K:  We love those books that tug on our emotions.  Some make us laugh and some make us cry.  The ones who stay with us for a long time after we read the last pages are the ones with characters we come to care about.  We learn to care about the imaginary people as they struggle against great odds, overcome losses and grow as people.  But what if they didn't have to struggle?

If a book character succeeds at everything they do, if everyone loves them, if nothing bad ever happens to them, how much would we care to turn the pages? If every chapter ends on a ray of sunshine and every night is clear and filled with the silver shine of a friendly moon, the story would bog down in the stickiness of too much sweetness and goodness.  Writers have to be unkind to their characters.

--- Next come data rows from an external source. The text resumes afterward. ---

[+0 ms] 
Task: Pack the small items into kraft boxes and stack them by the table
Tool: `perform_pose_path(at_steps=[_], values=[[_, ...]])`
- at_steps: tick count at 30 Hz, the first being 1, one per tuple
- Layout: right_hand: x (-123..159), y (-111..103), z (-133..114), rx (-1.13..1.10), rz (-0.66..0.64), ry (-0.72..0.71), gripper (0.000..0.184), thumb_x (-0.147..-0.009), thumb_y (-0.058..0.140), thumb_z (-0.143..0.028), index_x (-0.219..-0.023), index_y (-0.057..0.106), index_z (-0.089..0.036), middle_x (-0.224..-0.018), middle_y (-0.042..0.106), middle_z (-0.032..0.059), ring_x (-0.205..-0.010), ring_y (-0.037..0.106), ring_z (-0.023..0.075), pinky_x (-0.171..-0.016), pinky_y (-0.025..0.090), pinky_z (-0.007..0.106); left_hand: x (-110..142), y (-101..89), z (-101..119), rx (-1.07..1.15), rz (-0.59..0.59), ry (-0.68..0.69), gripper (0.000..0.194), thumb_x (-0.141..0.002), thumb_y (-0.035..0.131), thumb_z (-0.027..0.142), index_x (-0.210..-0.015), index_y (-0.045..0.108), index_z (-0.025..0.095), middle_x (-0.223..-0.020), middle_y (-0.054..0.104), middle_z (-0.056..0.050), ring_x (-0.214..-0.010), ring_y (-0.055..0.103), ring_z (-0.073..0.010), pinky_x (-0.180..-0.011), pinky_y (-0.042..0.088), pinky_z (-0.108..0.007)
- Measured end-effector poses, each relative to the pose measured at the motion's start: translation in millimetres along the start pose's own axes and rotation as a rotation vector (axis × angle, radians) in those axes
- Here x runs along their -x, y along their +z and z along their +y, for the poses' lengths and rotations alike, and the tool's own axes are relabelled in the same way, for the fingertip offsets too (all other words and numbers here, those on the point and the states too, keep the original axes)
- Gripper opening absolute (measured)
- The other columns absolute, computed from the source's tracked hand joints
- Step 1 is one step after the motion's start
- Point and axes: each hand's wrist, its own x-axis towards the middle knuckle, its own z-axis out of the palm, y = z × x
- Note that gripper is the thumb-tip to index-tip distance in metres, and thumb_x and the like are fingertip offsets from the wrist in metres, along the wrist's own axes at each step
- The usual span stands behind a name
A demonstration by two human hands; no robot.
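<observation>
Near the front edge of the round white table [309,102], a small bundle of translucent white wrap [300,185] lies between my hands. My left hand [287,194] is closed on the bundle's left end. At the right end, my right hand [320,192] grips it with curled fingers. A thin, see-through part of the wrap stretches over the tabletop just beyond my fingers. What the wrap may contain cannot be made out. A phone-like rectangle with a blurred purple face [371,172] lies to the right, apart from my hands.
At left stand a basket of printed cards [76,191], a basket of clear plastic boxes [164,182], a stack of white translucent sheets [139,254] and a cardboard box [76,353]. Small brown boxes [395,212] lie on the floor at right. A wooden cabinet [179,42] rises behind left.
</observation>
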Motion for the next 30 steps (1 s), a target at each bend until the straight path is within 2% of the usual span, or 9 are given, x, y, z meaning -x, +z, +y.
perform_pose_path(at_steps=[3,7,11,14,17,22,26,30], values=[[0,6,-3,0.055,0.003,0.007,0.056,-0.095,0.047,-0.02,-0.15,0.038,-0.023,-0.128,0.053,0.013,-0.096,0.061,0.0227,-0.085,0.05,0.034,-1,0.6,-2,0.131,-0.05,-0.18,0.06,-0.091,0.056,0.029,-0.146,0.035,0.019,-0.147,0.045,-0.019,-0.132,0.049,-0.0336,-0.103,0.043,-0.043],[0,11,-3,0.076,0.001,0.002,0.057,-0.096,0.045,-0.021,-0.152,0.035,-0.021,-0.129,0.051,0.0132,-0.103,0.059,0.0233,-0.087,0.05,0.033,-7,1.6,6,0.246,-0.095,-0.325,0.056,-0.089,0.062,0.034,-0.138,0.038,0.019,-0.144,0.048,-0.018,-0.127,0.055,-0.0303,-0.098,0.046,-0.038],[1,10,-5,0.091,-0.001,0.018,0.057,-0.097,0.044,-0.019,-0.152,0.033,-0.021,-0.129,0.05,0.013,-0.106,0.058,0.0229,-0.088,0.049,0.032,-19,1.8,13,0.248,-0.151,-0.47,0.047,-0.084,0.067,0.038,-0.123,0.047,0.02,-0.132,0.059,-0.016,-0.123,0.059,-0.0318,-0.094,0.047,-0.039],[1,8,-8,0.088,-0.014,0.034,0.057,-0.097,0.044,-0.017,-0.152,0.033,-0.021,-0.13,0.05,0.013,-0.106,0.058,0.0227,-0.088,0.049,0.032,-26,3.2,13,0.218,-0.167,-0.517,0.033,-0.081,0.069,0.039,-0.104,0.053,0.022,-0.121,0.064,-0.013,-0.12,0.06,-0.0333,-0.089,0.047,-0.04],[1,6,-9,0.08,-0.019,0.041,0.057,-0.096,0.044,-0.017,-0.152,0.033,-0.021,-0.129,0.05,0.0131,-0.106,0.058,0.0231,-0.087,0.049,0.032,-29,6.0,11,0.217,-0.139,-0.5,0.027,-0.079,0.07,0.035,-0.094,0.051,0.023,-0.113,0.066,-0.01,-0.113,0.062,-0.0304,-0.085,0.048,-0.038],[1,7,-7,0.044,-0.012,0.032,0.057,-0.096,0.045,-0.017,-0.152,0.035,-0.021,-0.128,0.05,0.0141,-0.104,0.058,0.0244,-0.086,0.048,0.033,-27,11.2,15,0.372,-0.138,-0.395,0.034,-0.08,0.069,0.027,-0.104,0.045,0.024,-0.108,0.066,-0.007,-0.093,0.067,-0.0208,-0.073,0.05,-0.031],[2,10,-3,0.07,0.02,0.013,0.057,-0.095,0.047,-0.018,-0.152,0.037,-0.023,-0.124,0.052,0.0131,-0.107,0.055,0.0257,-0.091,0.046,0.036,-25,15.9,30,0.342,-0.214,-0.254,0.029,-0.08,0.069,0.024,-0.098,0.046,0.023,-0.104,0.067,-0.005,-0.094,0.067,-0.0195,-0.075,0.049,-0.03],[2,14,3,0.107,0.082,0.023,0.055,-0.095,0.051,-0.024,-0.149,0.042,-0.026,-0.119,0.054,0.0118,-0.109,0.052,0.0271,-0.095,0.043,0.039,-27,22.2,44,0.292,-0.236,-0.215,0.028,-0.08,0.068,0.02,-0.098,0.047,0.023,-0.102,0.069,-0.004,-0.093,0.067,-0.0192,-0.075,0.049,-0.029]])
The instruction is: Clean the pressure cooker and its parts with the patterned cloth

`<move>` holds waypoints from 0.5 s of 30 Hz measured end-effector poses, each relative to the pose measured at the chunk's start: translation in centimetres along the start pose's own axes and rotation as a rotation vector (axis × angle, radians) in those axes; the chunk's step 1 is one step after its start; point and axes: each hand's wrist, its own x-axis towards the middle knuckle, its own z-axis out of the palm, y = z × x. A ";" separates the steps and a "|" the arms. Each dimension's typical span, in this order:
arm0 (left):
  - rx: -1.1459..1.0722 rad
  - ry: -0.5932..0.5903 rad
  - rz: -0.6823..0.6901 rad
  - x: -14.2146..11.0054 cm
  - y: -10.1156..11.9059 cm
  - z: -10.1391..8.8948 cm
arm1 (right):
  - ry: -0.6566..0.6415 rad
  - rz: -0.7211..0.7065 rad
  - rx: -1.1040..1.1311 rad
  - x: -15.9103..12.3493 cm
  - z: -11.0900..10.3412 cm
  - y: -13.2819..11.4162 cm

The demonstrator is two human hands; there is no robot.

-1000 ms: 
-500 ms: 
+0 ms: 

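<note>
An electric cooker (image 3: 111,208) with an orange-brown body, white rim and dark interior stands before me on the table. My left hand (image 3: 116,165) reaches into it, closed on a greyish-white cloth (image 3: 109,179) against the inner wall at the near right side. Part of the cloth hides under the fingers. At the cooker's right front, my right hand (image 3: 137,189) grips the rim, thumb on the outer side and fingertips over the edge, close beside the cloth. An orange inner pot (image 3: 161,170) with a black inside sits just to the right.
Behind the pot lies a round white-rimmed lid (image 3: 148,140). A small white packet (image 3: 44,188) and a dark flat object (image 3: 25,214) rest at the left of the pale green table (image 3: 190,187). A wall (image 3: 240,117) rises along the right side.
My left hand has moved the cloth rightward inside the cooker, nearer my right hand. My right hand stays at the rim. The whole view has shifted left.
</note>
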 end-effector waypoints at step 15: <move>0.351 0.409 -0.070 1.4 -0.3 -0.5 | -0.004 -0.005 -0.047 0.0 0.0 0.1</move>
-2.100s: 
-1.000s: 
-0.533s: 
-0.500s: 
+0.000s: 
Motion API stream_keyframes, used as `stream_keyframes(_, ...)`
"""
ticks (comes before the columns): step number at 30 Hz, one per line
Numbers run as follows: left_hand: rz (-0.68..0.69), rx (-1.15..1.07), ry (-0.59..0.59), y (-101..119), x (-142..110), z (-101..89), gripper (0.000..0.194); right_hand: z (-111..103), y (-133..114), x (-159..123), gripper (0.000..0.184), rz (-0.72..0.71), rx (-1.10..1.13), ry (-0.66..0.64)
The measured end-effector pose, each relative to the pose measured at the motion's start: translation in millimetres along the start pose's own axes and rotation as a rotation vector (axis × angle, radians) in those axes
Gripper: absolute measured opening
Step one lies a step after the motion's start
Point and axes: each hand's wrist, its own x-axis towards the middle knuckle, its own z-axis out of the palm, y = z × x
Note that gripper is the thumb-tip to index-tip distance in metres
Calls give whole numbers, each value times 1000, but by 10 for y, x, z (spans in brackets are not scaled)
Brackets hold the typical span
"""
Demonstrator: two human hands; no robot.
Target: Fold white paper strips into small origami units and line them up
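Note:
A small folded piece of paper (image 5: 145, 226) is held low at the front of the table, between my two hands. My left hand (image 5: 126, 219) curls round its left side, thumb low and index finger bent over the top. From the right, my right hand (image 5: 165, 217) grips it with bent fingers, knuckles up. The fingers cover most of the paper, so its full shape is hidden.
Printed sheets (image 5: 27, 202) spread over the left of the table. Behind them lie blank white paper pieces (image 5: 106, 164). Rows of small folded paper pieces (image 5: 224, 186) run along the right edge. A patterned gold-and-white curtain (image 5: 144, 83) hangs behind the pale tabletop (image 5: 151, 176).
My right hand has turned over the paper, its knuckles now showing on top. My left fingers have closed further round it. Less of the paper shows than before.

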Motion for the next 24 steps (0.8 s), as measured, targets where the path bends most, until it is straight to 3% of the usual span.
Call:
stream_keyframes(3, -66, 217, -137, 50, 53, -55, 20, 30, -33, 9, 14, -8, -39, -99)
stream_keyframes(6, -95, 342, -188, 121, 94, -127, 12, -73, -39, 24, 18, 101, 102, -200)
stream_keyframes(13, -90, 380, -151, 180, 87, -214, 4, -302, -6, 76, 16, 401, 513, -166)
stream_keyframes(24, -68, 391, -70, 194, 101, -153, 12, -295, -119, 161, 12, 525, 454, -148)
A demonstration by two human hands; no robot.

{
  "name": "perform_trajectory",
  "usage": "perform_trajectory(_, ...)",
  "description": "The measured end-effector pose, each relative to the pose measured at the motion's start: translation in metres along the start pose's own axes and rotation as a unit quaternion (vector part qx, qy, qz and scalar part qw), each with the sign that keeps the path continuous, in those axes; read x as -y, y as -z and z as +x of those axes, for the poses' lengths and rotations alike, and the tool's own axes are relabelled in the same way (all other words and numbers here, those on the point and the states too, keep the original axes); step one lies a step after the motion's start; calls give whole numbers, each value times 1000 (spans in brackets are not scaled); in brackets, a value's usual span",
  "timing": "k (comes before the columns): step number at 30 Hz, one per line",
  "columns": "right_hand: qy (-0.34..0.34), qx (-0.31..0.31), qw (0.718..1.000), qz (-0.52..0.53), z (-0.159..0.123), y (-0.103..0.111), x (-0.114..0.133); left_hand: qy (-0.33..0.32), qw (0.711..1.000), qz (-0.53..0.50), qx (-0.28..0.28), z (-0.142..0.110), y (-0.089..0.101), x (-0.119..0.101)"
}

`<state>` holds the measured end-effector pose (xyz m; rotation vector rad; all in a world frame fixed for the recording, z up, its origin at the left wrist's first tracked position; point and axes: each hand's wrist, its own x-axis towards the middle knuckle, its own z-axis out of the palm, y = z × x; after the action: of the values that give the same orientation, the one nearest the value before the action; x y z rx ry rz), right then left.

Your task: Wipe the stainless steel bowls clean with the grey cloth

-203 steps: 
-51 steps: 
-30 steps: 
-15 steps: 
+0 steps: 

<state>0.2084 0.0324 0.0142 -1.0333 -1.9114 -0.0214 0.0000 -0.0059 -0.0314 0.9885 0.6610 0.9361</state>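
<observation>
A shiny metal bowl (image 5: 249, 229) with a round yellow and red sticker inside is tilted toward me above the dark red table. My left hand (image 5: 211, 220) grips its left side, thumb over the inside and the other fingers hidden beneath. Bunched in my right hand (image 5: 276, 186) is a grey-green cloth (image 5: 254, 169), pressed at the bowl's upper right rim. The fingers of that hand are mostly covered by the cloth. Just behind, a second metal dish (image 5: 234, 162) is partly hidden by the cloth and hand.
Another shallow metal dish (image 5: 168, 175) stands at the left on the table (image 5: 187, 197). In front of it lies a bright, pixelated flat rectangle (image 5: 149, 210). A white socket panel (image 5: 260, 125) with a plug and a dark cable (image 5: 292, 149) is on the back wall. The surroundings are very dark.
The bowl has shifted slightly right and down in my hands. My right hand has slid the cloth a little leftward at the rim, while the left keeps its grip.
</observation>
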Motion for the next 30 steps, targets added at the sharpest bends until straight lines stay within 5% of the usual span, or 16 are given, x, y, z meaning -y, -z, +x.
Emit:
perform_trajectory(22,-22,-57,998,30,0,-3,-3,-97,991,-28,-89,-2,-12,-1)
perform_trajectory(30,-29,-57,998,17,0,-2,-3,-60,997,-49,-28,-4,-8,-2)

Think of one your favorite literary characters.  What loss did they experience? What mistakes did they make? How did they hold up under stress?  What event shook their confidence? How did they face heart break and despair? Did the author pile on difficulty after difficulty?  Did the character have to crawl, regroup, fall and get up again and again ... how did this beloved person find their way out of their situation?  Was their victory bittersweet and marred by emotional and physical costs?

To create a memorable character and write an unforgettable story, don't let your creations off too easily.  Being too kind to them might kill your story.

Have you tortured your protagonist enough? Have you read anything recently where the lead character suffered too much?


  1. What a tall order.
    My favourite character is Gösta Berling from Selma Lagerlöf's debut novel, Gösta Berlings Saga. Gösta Berling is a fun guy to read about, but I would probably get tired of him if I met a real life person like him. This is set in the early 19th century. Gösta Berling is a gifted poet working as a minister in a church, in a far off corner of western Sweden, a provence called Värmland. Gösta Berling drinks, gets drunk and misses church services. He is sober the day that the bishop comes to listen to his sermon. Gösta Berling almost avoids being defrocked by delivering the best sermon that he ever held. But his dribking buddings give him away and he looses his job anyway.
    This is the beginning of novel where things go from bad to worse until Gösta is saved by a woman who truly loves him, inspite of him being so irresponsble.

    I guess you are mostly right here.
    Best wishes,
    Anna's A-Z, the letter K

  2. I hate to do it sometimes, but yes, I've tortured my darlings.

  3. So true, Sue. I sure hope I'm torturing my main characters enough. (Only an author can get away with saying that and sound semi sane.)

  4. This is so true. Even in books for little kids. "Alexander and the Terrible, Horrible, No Good, Very Bad Day" comes to mind. :)

  5. I think the characters have to go through some difficulty or it isn't going to be a good story.

  6. I think I've thrown everything at my MCs but the kitchen sink but if this story goes on much longer, I'll have to throw that too...

  7. I've definitely packed on a lot of trials and tribulations for my heroes, particularly in my contemporary historical Bildungsroman and my Russian novels. When you're writing a long, sweeping saga, you kind of have to have lots of bumps in the road and sufferings! It makes the final resolution that much more sweeter, because it took so long to get there and because the main characters went through so many obstacles to be happy (at least for now).

  8. Things can't be plain-sailing...but I wish it could :)
    Rhia from Five Minute Piece for Inspiration (around # 793 on A to Z list)

  9. I'm actually working on a book now where I wonder how much I should make my character suffer for the good of the story! Gives me some thoughts...

  10. I threw a ton of stuff at my main character in my last book! he never knew what hit him.

  11. I just read my Best friends manuscript and it was so wonderful! She has her three main characters going through sooo much all at once and I immediately fell in love with all three of them!

    I think my biggest problem is finding balance between what my character needs to go through and what they can actually handle. (As in, would it really be physically possible for them to go through so much?)

    Wonderful post!

    Konstanz Silverbow
    A to Z C-host

  12. Anne Rivers Siddons wrote a novel called Colony and I just wanted the protagonist to have one (just one) party that didn't end in disaster... was that too much to ask?

  13. I'm a firm believer in making life tough for my characters. ;) The only series that borders on too much for me is GRRM's Song of Ice and Fire. I eventually lost hope that anything would ever change for those poor characters!

  14. Good post. I agree that you should make it tough on the characters to make it great for the reader. Thanks for sharing.